Your tie is straight and your hair is neat. You’ve practiced that perfect handshake. You’re more than ready to dazzle a potential employer…but none of that matters if you haven’t yet gotten the call for an interview.

Remember: it’s not only your experience or skills that will make or break your application; in many cases, it’s the grammar on your resume.

Your resume is the first thing about you a potential employer sees—and even though your skills and past experience will be carefully evaluated, so will your professionalism. One of the fastest ways for a potential employer to get a sense of your professional character is the spelling, grammar and punctuation on your resume. A resume without typos can mean the difference between being called in for an interview or being passed over for another candidate.

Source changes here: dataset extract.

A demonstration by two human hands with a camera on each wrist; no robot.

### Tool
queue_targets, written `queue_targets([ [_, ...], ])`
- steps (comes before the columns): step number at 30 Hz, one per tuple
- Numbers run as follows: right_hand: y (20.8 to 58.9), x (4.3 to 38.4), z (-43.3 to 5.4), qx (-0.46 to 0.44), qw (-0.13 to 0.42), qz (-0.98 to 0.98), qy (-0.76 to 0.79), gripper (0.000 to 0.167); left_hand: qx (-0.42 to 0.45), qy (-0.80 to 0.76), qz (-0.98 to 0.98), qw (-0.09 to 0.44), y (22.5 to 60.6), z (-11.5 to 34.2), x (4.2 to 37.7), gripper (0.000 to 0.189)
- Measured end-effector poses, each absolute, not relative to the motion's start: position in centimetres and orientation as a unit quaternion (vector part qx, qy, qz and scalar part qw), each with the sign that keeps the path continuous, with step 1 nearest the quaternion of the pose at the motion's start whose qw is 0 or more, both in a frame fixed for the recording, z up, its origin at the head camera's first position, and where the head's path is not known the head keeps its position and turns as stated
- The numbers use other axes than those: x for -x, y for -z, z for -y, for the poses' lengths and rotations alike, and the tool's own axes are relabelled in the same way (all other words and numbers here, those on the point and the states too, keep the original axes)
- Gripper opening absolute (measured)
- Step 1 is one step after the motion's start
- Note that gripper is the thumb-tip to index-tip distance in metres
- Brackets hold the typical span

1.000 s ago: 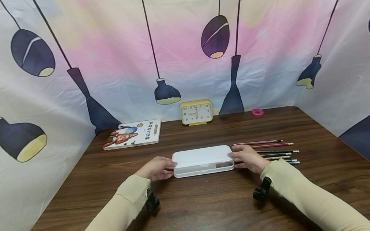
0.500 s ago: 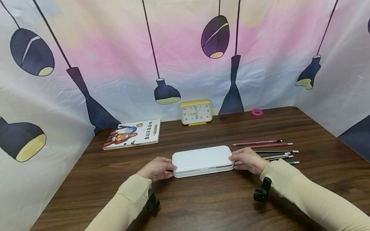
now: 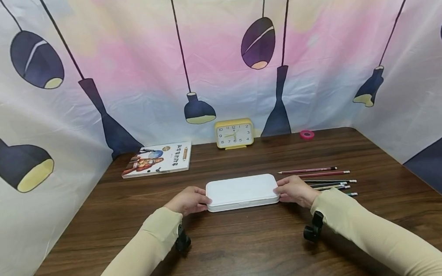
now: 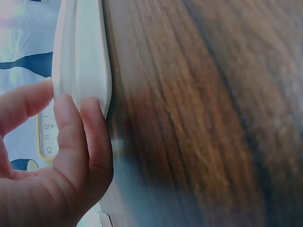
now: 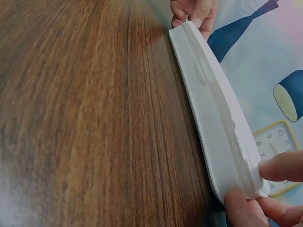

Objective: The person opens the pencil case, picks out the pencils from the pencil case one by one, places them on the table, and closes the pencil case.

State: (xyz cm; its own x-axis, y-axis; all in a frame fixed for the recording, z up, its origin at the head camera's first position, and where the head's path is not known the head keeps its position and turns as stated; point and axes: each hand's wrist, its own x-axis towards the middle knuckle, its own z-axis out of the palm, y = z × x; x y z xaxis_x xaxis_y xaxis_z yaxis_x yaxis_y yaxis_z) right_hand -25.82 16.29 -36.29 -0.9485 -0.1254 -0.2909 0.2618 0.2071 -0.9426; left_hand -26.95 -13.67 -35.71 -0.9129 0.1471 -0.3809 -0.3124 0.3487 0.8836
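A white pencil case (image 3: 242,190) lies on the brown wooden table with its lid down over the base. My left hand (image 3: 189,201) holds its left end, thumb at the lid's edge and fingertips against the side. At the opposite end, my right hand (image 3: 297,191) pinches the corner between thumb and fingers. Along the front of the case (image 5: 208,99), the right wrist view shows the seam between lid and base and a small clasp. Several pencils (image 3: 328,173) lie beside the right hand, which partly hides some of them.
A picture book (image 3: 159,159) lies at the back left of the table (image 3: 238,250). A yellow alarm clock (image 3: 234,134) stands at the back middle, and a pink ring-shaped roll (image 3: 306,134) sits at the back right edge. Behind hangs a lamp-patterned cloth (image 3: 127,54).
The pencil case's lid has come down from partly raised to flat on the base, hiding the inside. Both hands stay at its ends.
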Motion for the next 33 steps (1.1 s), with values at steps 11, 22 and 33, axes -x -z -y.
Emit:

More than two-thirds of all office jobs require a significant amount of writing, making written communication a key consideration in hiring. The bottom line is that employers need to be totally sure you’re able to fire off emails, reports and other documents quickly and flawlessly—and your resume is an effective measuring stick.

Although that seems obvious to many job seekers, a recent Grammarly study found the average candidate makes up to six spelling, punctuation and grammar mistakes in his or her resume. Six! With that many errors in a document meant to showcase your talents, imagine how many mistakes might end up in an email or report.

Here are a few steps to ensure your writing will not scare off potential employers:

1. Use Spell Check

Seriously. When you stare at your resume for too long, simple mistakes (such as spelling “and” as “adn”) can go unnoticed. Only contextual spell checkers like Grammarly (full disclosure: that’s where I work) account for words that are spelled correctly but not in context. Examples include confusion between “your” and “you’re” and “then” and “than.”

2. Review Your Grammar

Linguists and writers consistently argue about the specific rules related to proper use of grammar. And, although “grammar” is a pretty broad term, for the purposes of your resume and job search, there is only one true metric that potential employers consider as they look to decipher the grammar in your resume: does this make sense?

When talking about past work experience, consistently use verbs in the past tense. Job seekers who talk about a current position should use the present tense (“lead” versus “led,” etc.). Makes sense, right?

Use a thesaurus to find words with the same meaning so you don’t sound like a broken record. A wider vocabulary shows your potential employer you are creative and resourceful, while “I am a dedicated person who is dedicated to my job” does not. It just makes sense!

Read your writing aloud when proofreading. You will catch errors you might miss otherwise. You will also notice if your sentences make sense or sound odd, which is something spelling and grammar checkers cannot tell you.

3. Use Consistent Formatting

Choose a format, and stick with it! Having bullet points in one section of a resume and numbers in the next is distracting. Make sure all your fonts are the same type, size and color (which should always be black). Review your resume or document for general uniformity, and if one section stands out, tweak it to match the rest.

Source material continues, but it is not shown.